Joseph Frank (October 6, 1918 – February 27, 2013) was an American literary scholar and leading expert on the life and work of Russian novelist Fyodor Dostoevsky. Frank's five-volume biography of Dostoevsky is frequently cited among the major literary biographies of the 20th century.

Biography
Joseph Frank was born Joseph Nathaniel Glassman on the Lower East Side of Manhattan in 1918. His father died when he was young, his mother remarried William Frank, and the family moved to Brooklyn.

Frank attended classes at New York University in the 1930s and the University of Wisconsin–Madison in the early 1940s, but never earned a Bachelor's degree. Frank went to Paris on a Fulbright Scholarship in 1950, and in 1952 he was accepted by the Committee on Social Thought at the University of Chicago, where he eventually earned a Ph.D. In 1953, he married mathematician Marguerite Frank.

He taught at the University of Minnesota and Rutgers, and was a professor of comparative literature at Princeton from 1966 to 1985. He finished his teaching career at Stanford.

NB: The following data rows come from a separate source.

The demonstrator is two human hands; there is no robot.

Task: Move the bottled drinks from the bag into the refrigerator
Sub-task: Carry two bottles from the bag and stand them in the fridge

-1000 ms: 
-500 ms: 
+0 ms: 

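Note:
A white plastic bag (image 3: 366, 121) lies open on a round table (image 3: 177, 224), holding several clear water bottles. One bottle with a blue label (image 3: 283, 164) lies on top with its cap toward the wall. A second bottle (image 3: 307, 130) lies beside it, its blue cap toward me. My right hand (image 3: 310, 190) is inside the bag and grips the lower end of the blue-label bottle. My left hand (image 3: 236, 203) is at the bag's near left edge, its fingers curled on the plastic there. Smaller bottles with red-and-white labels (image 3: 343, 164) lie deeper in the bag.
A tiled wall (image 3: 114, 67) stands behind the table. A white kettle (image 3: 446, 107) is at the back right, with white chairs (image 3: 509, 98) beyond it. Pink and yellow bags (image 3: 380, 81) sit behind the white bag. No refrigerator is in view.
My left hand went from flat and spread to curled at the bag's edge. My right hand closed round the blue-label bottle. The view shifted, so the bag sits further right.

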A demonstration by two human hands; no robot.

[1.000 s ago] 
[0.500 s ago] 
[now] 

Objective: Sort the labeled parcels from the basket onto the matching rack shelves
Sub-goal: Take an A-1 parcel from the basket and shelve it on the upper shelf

Frank died of pulmonary failure in 2013,  survived by his wife and their two daughters.

Work
Frank began work on his Dostoevsky biography in the 1970s. Originally conceived as a single volume, it ultimately grew to five volumes totaling more than 2,400 pages. A single condensed version of the five volumes was published in 2010 under the title Dostoevsky: A Writer in His Time. It has been called the best biography of Dostoevsky in any language, including Russian. As a scholar of comparative literature, Frank earned honors including the Modern Language Association's James Russell Lowell Prize (1977 and 1986) and the Distinguished Contributions Award of the American Association for the Advancement of Slavic Studies (2008).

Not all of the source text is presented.